The W3C decided to incorporate DRM into HTML5 despite the calls from public interest groups, free software developers, security researchers and others. Now, we're trying to get them to take the minimum steps necessary to prevent the worst harms from DRM.
The problem with DRM isn't (just) the way it interferes with lawful activities — it's that laws like America's DMCA (and the foreign versions that the US trade rep has rammed down the world's throats) make security researchers vulnerable to legal retaliation from companies when they come forward with vulnerabilities, because the DMCA lets them sue people who weaken DRM, and revealing vulns does just that.
We've proposed a simple step to protect researchers: we've asked W3C members who're making the DRM to sign a legally binding agreement not to use the DMCA or its international equivalents against security researchers.

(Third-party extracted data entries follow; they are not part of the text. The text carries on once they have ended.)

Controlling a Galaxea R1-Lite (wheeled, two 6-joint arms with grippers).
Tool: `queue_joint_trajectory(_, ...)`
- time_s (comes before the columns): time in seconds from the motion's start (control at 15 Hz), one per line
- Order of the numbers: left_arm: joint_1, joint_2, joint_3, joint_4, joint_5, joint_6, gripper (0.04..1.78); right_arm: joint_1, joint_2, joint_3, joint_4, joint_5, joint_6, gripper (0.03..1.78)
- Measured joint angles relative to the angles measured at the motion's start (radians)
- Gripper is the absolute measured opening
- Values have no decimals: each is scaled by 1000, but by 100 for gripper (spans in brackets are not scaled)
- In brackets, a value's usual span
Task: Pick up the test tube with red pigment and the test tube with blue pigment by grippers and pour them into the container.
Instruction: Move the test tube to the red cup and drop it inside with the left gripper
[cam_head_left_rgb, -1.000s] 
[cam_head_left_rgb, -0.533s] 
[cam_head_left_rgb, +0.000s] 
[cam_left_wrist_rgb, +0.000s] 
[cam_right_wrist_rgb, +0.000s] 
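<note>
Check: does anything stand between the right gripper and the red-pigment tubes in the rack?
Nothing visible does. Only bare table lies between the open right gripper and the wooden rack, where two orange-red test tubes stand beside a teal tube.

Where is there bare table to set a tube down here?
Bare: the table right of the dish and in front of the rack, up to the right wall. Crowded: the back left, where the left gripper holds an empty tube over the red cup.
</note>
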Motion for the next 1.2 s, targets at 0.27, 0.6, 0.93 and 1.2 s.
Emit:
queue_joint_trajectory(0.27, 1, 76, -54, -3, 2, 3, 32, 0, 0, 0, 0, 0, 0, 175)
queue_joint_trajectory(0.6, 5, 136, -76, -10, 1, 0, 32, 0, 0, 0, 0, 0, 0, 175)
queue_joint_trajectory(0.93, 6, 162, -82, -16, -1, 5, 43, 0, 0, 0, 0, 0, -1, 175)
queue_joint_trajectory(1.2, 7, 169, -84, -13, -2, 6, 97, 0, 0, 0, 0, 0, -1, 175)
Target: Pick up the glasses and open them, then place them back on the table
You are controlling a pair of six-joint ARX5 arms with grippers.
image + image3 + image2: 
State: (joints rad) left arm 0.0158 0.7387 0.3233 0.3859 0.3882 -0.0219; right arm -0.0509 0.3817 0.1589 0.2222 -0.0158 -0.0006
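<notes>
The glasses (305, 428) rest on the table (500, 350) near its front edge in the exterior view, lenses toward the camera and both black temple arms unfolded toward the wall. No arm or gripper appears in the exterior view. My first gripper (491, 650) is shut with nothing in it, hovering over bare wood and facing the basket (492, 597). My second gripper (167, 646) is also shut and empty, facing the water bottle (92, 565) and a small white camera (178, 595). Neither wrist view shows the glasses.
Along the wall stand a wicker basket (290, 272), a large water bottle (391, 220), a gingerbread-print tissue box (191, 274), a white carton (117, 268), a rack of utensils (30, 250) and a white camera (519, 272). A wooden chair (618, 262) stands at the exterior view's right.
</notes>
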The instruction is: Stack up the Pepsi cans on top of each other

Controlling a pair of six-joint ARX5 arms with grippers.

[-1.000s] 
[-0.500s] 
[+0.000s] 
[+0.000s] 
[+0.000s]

The proposal is under consideration right now, and we're looking for security researchers who'll endorse it. If you're a researcher and you're willing to go on the record, get in touch with me.
EFF has proposed a way for the W3C to have its DRM cake without eating its security researchers, too. We've written a short, simple "covenant," a binding promise that W3C members would have to sign as a condition of continuing the DRM work at the W3C, and once they do, they not be able to use the DMCA or laws like it to threaten security researchers.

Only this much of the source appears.